Великий князь Николай Павлович Романов принял бремя царской власти за полгода до своего тридцатилетия. Начавшееся трагически, с необходимости подавления восстания, его царствование трагически завершилось: он умирал, сознавая грядущее поражение в Крымской войне, во время осады Севастополя.

Николай в молодости

Дата 14 декабря 1825 года для многих наших соотечественников остается датой героической... Так и было, только нужно поставить все с головы на ноги. Тарасов цитирует В.А.Жуковского: «Какой день был для нас 14 числа! В этот день все было на краю погибели и все бы разрушилось. Но по воле Промысла этот день был днем очищения, днем ужаса, но в то же время днем великого наставления для будущего... Мы прожили вековой день... Государь отстоял свой трон... Отечество вдруг познакомилось с ним, и надежда на него родилась посреди опасности, устраненной его духом... Одним словом, во все эти решительные минуты Государь явился таким, каким он быть должен: спокойным, хладнокровным, неустрашимым... он покрылся честью в минуту, почти безнадежную для России».

До сих пор (современная молодежь, тот же Долин) Царю ставят в упрек пролитие крови на Сенатской площади. И не удосуживаются узнать о том, что приказ стрелять был отдан только после целого дня попыток разрешить ситуацию мирным образом, после тщетных увещеваний — прямо на площади! — со стороны самого Царя («Самое удивительное, что меня не убили в тот день» — говорил он впоследствии) и митрополита Серафима, после убийства Каховским графа Милорадовича.
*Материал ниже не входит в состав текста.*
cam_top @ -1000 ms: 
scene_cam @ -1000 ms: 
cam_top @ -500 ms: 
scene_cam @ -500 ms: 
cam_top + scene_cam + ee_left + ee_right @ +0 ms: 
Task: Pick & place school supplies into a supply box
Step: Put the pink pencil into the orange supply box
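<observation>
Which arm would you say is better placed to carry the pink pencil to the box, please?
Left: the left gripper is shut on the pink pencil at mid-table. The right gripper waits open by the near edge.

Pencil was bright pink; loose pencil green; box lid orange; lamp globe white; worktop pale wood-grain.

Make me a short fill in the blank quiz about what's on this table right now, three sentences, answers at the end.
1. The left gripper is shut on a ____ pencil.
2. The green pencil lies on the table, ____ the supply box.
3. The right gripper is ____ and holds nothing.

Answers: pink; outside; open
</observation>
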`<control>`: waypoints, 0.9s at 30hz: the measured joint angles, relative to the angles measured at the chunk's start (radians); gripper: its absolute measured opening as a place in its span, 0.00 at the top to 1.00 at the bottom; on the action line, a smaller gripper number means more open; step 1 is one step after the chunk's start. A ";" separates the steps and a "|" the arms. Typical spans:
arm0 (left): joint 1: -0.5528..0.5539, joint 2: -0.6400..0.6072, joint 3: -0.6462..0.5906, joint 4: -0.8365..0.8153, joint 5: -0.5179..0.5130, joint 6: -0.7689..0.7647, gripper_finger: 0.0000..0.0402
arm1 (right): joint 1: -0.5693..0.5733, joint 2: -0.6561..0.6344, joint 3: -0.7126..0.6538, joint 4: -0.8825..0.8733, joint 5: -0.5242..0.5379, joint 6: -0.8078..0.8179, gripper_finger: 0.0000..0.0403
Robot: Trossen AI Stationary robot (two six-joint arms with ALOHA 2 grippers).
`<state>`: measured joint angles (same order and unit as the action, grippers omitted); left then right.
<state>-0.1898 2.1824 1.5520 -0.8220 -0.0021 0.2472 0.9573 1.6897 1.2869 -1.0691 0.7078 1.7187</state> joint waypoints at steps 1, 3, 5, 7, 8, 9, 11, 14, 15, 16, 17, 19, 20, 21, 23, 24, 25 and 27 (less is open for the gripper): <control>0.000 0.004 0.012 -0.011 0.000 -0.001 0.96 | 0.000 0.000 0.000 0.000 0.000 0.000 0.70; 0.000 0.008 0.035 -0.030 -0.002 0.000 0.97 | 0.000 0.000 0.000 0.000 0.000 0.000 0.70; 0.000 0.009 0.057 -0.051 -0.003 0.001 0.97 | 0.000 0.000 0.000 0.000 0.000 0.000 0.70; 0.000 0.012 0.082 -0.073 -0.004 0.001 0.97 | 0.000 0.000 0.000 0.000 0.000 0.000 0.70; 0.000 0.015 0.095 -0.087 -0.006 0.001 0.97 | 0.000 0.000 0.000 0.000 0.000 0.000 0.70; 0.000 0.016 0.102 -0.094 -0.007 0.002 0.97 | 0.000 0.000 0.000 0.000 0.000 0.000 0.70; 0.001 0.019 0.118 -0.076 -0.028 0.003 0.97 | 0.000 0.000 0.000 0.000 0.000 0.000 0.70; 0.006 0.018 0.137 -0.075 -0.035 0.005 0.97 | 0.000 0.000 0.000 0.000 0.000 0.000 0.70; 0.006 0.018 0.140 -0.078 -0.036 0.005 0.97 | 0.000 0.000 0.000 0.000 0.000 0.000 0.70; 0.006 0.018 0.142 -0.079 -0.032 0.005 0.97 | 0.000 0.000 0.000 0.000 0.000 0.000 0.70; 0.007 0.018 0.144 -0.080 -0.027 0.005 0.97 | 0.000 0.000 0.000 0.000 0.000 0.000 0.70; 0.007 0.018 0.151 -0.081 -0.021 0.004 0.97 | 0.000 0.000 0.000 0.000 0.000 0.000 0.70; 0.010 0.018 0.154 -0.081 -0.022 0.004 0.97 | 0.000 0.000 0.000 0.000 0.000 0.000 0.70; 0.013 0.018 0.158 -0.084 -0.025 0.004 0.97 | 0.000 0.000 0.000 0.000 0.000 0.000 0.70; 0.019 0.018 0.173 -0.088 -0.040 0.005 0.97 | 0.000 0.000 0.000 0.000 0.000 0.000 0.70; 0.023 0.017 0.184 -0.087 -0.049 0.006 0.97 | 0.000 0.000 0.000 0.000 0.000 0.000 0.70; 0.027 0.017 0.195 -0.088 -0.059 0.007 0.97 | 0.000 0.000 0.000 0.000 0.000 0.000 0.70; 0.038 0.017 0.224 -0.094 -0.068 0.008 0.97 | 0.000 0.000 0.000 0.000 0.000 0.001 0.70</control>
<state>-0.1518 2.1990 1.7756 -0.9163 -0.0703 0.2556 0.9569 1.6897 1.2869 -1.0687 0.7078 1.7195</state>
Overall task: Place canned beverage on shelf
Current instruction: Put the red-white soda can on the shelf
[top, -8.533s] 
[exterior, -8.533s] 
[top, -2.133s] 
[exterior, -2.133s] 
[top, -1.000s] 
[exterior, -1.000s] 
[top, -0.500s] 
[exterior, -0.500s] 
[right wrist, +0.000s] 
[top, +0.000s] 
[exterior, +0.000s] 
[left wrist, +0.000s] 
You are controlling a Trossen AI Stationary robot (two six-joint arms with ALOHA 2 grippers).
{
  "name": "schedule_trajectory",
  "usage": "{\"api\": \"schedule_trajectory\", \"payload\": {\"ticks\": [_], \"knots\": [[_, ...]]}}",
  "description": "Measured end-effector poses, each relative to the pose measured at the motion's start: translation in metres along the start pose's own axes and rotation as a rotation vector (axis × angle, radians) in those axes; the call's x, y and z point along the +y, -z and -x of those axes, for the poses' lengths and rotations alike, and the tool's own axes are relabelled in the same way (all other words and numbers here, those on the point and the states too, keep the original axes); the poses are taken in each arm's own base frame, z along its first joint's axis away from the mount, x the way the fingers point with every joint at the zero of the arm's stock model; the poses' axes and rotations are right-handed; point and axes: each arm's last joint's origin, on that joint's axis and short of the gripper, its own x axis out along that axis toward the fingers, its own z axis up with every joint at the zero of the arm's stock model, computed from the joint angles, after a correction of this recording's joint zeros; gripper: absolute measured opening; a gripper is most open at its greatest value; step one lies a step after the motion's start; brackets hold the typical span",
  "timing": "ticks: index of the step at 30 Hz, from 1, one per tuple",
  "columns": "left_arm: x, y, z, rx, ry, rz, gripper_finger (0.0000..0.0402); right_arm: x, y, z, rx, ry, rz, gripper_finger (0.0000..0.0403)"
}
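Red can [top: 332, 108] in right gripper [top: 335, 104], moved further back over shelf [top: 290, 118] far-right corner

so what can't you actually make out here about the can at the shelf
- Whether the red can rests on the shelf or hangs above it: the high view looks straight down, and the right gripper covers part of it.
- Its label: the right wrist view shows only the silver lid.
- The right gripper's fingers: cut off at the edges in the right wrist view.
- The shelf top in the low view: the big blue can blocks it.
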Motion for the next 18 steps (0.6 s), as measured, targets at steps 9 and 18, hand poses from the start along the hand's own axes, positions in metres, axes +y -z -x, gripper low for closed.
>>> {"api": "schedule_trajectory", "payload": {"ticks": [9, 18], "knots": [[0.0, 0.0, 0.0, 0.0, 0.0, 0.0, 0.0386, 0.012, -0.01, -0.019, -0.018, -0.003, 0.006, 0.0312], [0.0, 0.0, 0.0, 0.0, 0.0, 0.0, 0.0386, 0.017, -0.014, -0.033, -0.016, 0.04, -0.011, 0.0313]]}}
Обвиняя Царя, не думают и о том, как ему самому далось решение стрелять по восставшим. Тарасов пишет: «Сам же монарх испытывал «жгучую боль», которую, по его собственному ощущению, он не мог забыть до конца своих дней. «Я Император , – писал он брату, – но какою ценою, Боже мой! Ценою крови моих подданных!». Он глубоко сожалел, что не удалось мирно разрешить возникший конфликт, искренне старался разобраться в истинных причинах восстания и по справедливости оценить степень вины каждого заговорщика».

Другой выразительный пример мужества и жертвенности Государя — приезд в холерную Москву в сентябре 1830 года. В первом очерке второго тома собрания сочинений под названием «Рыцарь самодержавия» Тарасов рассказывает: «С сердечным соболезнованием получил я ваше печальное известие, – писал император московскому генерал-губернатору Д.В.Голицыну, – Уведомляйте меня эстафетами о ходе болезни от ваших известий будет зависеть мой отъезд. Я приеду делить с вами опасности и труды...». / Очевидцы свидетельствуют об удивлении и радости москвичей, узнавших, что «царь в Москве». Рано утром 29 сентября огромные толпы народа шли к Кремлю, где у входа в Успенский собор митрополит Филарет: «С крестом встречаем тебя, Государь. Да идет с тобою воскресение и жизнь». В гуще народа раздавались голоса: «Ты —наш отец, мы знаем, что ты к нам будешь... Где беда, там и ты, наш родной». Приложившись к иконе Божьей Матери в Иверской часовне, император начал свое десятидневное пребывание в древней столице, наполненное беспрерывной деятельностью. Презирая опасность, он посещал холерные палаты в госпиталях, приказывал устраивать в разных частях города новые больницы и создавать приюты для лишившихся родителей детей, отдавал распоряжения о денежном вспомоществовании и продовольственной помощи беднякам, постоянно появлялся на улицах, дабы поднять упавший дух жителей. Ободренные москвичи стали охотнее соблюдать санитарные меры и соревноваться в пожертвованиях. Между тем, женщина, находившаяся в одном дворце с Государем, заразилась и умерла, несмотря на немедленно оказанную ей помощь. Постоянно общавшийся с ним слуга также скоропостижно скончался. По словам А.Х. Бенкендорфа, самого царя «тошнило, трясла лихорадка, и открылись все первые симптомы болезни. К счастью, сильная испарина и данные вовремя лекарства скоро ему пособили, и не далее как на другой день все наше беспокойство миновалось». Выполнив свою миссию, император отправилсяобратно в Санкт-Петербург и выдержал в тври, как и полагалось по закону, установленный каратинный срок. Его решительное и мужественное поведение вдохновило Пушкина на стихотворение «Герой», где рассказывается о смелости и милосердии Наполеона, будто бы посетившего чумный госпиталь в Яффе, и намекается на приезд царя в Москву. «Каков государь, - писал поэт П.А.Вяземскому, - молодец! тогои гляди, что наших каторжников простит– дай Бог ему здоровья»».

Сторонник законности

Б. Тарасов обращает внимание на то, как ревниво относился Император к соблюдению закона: «В министерских записках и журналах нередко можно было встретить его собственноручные замечания о том, что необходимо «держаться закона и никогда сего не забывать. Выступая перед членами Государственного совета, он специально подчеркнул, что устройство правосудия стало его главной заботой после восшествия на престол: «Я еще смолоду слышал о недостатках у нас по этой части, о ябеде, о лихоимстве, о несуществовании полных на все законов или о смешении их от чрезвычайного множества указов, нередко между собой противоречивых».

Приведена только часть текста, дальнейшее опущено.